Cytokines and MMPs in RA

Cure Arthritis Naturally

Cure Arthritis Naturally

Get Instant Access

The chronic release of cytokines and matrix metalloproteinases (MMPs) is important in the pathogenesis of many chronic inflammatory diseases, especially RA. Since the discovery of cytokines in the 1960s [3], the important role of cytokines in modulating the immune system and disease has been gradually uncovered. Cytokines have multiple pleotrophic activities, acting at low concentrations usually over small distances for short periods of time. Their actions include modifying the expression of membrane proteins, altering proliferation, and secretion of effector molecules. With the cloning of cytokine cDNAs in the 1980s and 1990s and the generation of monoclonal antibodies to cytokines and their receptors has transformed cytokine research [4].

Les Hansenicas

Figure 2

Deformity of the hands in a rheumatoid arthritis (RA) patient

This disease causes synovial proliferation and joint destruction, usually in a symmetrical pattern. It is most visible in the small joints of the hands and feet.

Figure 2

Deformity of the hands in a rheumatoid arthritis (RA) patient

This disease causes synovial proliferation and joint destruction, usually in a symmetrical pattern. It is most visible in the small joints of the hands and feet.

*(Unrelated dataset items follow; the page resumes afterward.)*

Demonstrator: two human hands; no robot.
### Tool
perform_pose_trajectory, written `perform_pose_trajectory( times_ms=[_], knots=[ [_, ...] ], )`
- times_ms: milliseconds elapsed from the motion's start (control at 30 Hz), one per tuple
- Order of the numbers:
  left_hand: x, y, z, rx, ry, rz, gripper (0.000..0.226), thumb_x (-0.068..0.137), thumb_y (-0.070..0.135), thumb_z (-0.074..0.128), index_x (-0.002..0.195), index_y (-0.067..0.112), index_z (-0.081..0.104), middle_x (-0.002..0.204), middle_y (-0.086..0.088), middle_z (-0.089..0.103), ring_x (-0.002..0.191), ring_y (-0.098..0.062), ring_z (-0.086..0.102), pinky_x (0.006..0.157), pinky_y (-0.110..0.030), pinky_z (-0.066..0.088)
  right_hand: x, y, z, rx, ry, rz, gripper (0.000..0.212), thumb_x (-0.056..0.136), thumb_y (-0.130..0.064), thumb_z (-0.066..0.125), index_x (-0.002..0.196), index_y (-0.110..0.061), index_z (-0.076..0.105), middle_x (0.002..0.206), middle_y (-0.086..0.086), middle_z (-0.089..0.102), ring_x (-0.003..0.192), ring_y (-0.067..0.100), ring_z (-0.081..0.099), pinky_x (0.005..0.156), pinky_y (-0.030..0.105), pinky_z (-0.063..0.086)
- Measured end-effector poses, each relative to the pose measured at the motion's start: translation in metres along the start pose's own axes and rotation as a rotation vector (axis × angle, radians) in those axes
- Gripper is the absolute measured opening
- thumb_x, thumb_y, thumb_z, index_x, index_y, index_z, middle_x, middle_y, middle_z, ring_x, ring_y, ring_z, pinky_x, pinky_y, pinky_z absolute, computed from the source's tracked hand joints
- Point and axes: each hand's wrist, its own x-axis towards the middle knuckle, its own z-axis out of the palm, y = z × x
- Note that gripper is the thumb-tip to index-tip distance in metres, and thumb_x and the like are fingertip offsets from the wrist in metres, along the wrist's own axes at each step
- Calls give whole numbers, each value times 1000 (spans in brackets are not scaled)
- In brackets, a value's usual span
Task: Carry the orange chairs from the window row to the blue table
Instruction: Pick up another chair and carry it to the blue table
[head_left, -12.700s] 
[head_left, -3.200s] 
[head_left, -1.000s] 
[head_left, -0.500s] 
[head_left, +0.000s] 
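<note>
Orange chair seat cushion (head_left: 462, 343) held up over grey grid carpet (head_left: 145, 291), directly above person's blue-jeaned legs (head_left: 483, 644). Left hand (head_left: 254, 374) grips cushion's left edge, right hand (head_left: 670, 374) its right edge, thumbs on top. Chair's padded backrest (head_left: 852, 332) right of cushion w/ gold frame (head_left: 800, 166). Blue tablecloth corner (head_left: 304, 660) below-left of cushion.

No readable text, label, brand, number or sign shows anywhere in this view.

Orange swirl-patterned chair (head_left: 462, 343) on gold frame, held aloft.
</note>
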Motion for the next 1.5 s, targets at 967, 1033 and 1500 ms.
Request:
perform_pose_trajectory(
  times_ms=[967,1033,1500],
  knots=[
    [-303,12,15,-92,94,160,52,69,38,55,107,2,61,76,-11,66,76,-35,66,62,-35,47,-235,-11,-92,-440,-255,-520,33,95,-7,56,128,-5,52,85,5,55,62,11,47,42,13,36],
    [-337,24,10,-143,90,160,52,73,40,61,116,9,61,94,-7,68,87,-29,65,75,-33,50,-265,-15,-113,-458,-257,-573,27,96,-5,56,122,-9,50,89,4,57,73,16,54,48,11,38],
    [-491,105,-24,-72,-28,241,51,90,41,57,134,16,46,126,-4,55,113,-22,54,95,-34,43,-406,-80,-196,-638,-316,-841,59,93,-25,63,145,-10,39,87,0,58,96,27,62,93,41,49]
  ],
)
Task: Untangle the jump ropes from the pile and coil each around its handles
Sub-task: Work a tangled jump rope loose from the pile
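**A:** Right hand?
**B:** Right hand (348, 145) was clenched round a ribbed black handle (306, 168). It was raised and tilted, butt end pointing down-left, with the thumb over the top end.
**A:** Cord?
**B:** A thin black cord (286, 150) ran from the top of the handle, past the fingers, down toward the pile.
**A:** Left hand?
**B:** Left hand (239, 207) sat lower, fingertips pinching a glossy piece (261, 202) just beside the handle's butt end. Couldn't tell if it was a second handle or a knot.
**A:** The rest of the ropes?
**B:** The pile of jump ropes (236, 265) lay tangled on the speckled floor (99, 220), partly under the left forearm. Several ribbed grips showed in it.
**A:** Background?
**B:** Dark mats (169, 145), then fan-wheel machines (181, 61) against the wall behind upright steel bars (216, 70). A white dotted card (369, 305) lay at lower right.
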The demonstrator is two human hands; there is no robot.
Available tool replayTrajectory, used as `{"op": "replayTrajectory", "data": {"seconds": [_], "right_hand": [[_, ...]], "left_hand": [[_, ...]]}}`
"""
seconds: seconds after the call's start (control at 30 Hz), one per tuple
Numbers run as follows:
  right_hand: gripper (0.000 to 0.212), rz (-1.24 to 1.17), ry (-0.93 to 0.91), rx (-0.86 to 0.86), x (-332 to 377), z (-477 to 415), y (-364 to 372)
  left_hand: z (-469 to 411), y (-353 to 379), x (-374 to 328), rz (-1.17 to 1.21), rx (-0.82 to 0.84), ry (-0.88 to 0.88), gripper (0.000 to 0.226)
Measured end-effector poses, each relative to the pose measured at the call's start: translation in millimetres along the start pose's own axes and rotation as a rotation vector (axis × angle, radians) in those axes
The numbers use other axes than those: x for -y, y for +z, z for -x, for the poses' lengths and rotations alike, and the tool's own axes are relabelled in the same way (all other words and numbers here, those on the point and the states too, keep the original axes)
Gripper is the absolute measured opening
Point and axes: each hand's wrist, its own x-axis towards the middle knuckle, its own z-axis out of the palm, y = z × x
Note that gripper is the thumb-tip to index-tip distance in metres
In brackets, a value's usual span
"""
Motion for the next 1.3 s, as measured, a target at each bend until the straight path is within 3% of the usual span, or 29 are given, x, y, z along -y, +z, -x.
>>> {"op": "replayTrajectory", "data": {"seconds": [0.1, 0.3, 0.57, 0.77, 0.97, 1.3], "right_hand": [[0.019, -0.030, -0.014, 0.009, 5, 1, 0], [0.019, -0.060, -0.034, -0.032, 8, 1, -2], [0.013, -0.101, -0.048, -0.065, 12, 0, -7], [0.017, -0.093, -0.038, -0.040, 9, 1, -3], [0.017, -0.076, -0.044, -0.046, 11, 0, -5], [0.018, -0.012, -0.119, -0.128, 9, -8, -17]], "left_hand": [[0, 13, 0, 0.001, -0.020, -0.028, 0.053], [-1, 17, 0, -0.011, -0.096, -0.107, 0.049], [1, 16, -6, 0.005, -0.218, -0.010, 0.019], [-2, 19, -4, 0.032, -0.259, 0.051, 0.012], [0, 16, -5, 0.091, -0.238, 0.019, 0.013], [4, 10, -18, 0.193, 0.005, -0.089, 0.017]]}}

In the RA joint/synovium increased levels of many cytokines have been documented, tumour necrosis factor (TNF)-a [5], IL (interleukin)-1 [6, 7], IL-6 [8], IL-8 [9], IL-10 [10], IL-12 [11], IL-15 [12] and IL-18 [13]. This is not a complete list, other factors are increased in RA but will not be discussed in this review, for example vascular endothelial growth factor (VEGF) which has a central role in the angiogenic process in RA [14]. TNF-a is predominantly produced by macrophages but also by lymphocytes, natural killer cells and mast cells. It can activate macrophages, endothelial cells, synovial fibroblasts, chondrocytes and osteophytes and can stimulate osteoclast differentiation, release of MMP, prostaglandins and cytokines and induce endothelial adhesion molecules expression.

Like TNF-a, IL-1 is considered a key proinflammatory cytokine in RA, with biological properties very similar to TNF-a. The effects of the two cytokines are often additive or synergistic, but at the local level IL-1 is a more potent inducer of MMPs. It also stimulates expression of eicosanoids, inducible nitric oxide synthase (iNOS), and receptor activator of NF-kB ligand (RANKL) among many other factors suggesting it a significant proinflammatory mediator in RA. IL-1 has two isoforms, IL-1a and IL-1p, a 17-kd protein mainly produced by monocytes and macrophages

[15] which was the first cytokine to be identified in the synovial fluid of RA patients

[16] suggesting it contributes to the pathogenesis of RA. Blockade of IL-1 in RA has modest anti-inflammatory effects and gives moderate joint protection [17], less profound than TNF-a blockade [18].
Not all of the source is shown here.